» PROBLEM DETAILS:
Only the pictures should be left out; repeat the rest of the data exactly.

──────── SUPPLIED INFORMATION ────────

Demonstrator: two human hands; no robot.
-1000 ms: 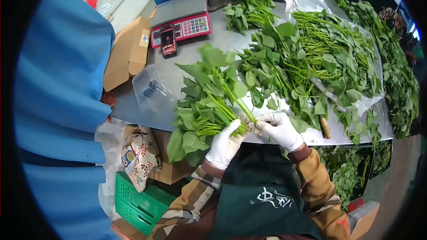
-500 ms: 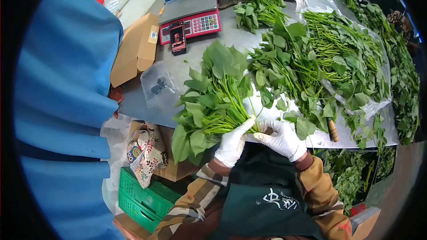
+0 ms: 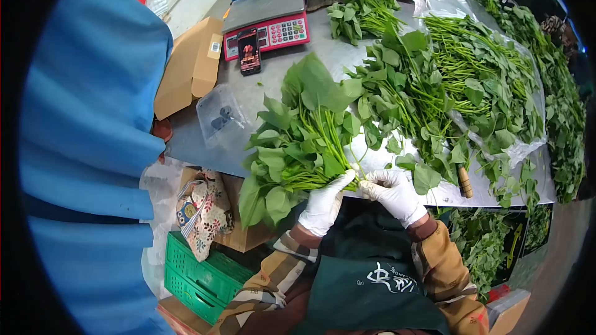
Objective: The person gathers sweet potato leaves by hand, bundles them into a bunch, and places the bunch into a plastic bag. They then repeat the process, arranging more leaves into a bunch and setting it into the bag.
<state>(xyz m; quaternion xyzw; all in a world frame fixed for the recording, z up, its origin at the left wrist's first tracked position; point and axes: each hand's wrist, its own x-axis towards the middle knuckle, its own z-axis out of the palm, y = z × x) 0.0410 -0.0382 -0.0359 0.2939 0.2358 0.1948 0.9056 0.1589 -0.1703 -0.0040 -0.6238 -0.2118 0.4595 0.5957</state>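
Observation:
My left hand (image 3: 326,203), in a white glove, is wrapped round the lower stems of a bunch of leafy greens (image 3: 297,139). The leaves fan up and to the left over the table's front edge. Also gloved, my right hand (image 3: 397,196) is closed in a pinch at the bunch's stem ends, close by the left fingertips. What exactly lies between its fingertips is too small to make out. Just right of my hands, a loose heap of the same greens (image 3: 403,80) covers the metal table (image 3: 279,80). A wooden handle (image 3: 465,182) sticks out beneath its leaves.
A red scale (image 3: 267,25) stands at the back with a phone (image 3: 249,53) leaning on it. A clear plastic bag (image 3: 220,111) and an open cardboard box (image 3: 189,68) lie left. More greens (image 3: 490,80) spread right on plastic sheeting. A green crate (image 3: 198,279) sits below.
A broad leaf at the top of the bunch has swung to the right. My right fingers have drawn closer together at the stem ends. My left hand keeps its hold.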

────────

» ANSWER FOR THE TASK:
Demonstrator: two human hands; no robot.
-1000 ms: 
-500 ms: 
+0 ms: 
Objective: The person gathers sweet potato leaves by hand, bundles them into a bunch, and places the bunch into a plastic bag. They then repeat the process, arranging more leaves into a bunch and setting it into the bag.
<state>(xyz m; quaternion xyzw; all in a world frame fixed for the recording, z up, its origin at the left wrist's first tracked position; point and axes: each hand's wrist, its own x-axis towards the middle knuckle, its own z-axis out of the palm, y = z × x) 0.0410 -0.0382 -0.0359 0.2939 0.2358 0.1948 0.9056 0.1589 -0.1703 -0.0040 -0.6238 -0.2118 0.4595 0.5957</state>
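Observation:
My left hand (image 3: 326,203), in a white glove, is wrapped round the lower stems of a bunch of leafy greens (image 3: 297,139). The leaves fan up and to the left over the table's front edge. Also gloved, my right hand (image 3: 397,196) is closed in a pinch at the bunch's stem ends, close by the left fingertips. What exactly lies between its fingertips is too small to make out. Just right of my hands, a loose heap of the same greens (image 3: 403,80) covers the metal table (image 3: 279,80). A wooden handle (image 3: 465,182) sticks out beneath its leaves.
A red scale (image 3: 267,25) stands at the back with a phone (image 3: 249,53) leaning on it. A clear plastic bag (image 3: 220,111) and an open cardboard box (image 3: 189,68) lie left. More greens (image 3: 490,80) spread right on plastic sheeting. A green crate (image 3: 198,279) sits below.
A broad leaf at the top of the bunch has swung to the right. My right fingers have drawn closer together at the stem ends. My left hand keeps its hold.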

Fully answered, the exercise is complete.